Probably this is the reason C++ still doesn't have a single concurrent data structure in its standard library and all the third party ones I've seen were subtly broken (e.g. leaking memory sometimes or having ABA problems, etc.). |
That's because all concurrent data structures designed for general use are fundamentally broken. For any nontrivial use you always end up needing an external lock, making the internal synchronization completely pointless.
This is why the only concurrent data structure I ever really use is a queue. Even then, checking the size of the queue is not directly possible; the size check needs to be combined with the pop operation by either making it blocking or somehow returning an error code along with the object.
Garbage collection does help in certain systems where cyclical references are unavoidable, although these situations are not that common in practice (how often do you really want your objects to pop out of existence because the last reference disappeared?). I rarely use shared_ptr as it is, and this is not because of the circular reference problem.
Memory fragmentation is not the huge issue GC fans want you to think it is. While the worst case is infinitely inefficient, real fragmentation is limited to wasting a fairly small percentage of the memory in use.
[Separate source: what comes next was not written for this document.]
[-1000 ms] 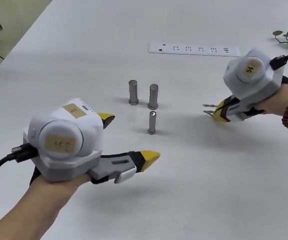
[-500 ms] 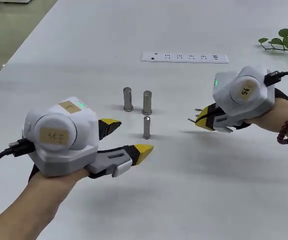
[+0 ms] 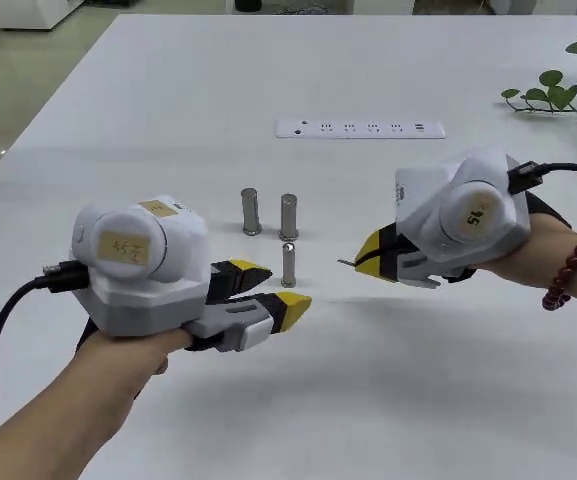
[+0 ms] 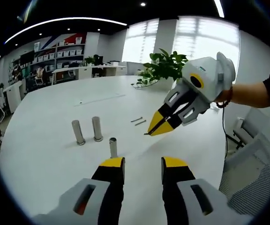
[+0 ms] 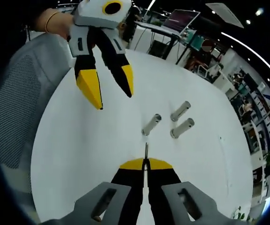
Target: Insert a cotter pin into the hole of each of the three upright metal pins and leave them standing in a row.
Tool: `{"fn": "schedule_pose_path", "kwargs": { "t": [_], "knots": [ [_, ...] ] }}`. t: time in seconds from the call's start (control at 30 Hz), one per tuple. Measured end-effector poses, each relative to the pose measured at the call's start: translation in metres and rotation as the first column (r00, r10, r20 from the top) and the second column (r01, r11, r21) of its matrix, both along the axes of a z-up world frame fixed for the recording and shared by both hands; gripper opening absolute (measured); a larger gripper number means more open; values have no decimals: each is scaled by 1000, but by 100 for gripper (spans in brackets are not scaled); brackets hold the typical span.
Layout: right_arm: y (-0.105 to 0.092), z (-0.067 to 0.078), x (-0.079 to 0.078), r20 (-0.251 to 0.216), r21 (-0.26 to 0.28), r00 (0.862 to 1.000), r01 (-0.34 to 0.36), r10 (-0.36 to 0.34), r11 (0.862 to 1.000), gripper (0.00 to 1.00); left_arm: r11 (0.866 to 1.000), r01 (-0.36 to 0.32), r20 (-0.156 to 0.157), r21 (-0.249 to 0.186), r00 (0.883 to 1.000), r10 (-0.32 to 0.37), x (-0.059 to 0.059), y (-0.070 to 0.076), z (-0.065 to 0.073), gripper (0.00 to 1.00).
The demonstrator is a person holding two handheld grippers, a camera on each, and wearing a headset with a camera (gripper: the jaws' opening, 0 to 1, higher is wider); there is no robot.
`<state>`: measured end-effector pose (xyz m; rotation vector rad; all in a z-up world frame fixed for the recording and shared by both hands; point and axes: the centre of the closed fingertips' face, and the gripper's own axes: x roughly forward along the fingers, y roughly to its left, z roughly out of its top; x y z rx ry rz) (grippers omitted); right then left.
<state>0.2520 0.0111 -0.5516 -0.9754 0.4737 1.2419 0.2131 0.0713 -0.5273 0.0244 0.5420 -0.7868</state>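
Three upright metal pins stand on the white table: two side by side at the back [image 3: 251,211] [image 3: 288,216] and one nearer [image 3: 289,264]. My right gripper [image 3: 368,254] hovers just right of the near pin, shut on a thin cotter pin [image 3: 346,263] that points left toward it. The right gripper view has the cotter pin [image 5: 146,151] sticking out of the shut jaws toward the near pin [image 5: 152,124]. My left gripper [image 3: 273,285] is open and holds nothing, close in front-left of the near pin [image 4: 113,147].
Two spare cotter pins [image 4: 137,121] lie on the table beyond the pins. A white power strip [image 3: 360,128] lies at the back and a green plant [image 3: 558,88] at the far right. A black cable [image 3: 8,320] trails from the left gripper.
My right gripper has moved left and nearer with the cotter pin, now close to the near pin. The left gripper shifted a little toward the pins. The head camera moved too.
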Motion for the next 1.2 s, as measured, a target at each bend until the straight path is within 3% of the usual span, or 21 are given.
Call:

Garbage collected languages are known for having very large memory overhead per allocation, so this only becomes a threat when using lots of large allocations (which aren't likely to fragment significantly by themselves). This leaves the speed penalty caused by fragmentation, until you realize that garbage collection is also slow, and again, fragmentation is not that common.
It all boils down to one simple reason why so many languages have garbage collection: it looks slightly easier. They get to claim that their language is SO much easier to use because you don't have to manage the memory, but GC does not extend to resources other than memory. A correctly written class in C++ knows how to clean up all of its resources even if the client fails to call cleanup methods. Good luck implementing this behavior in garbage collected languages.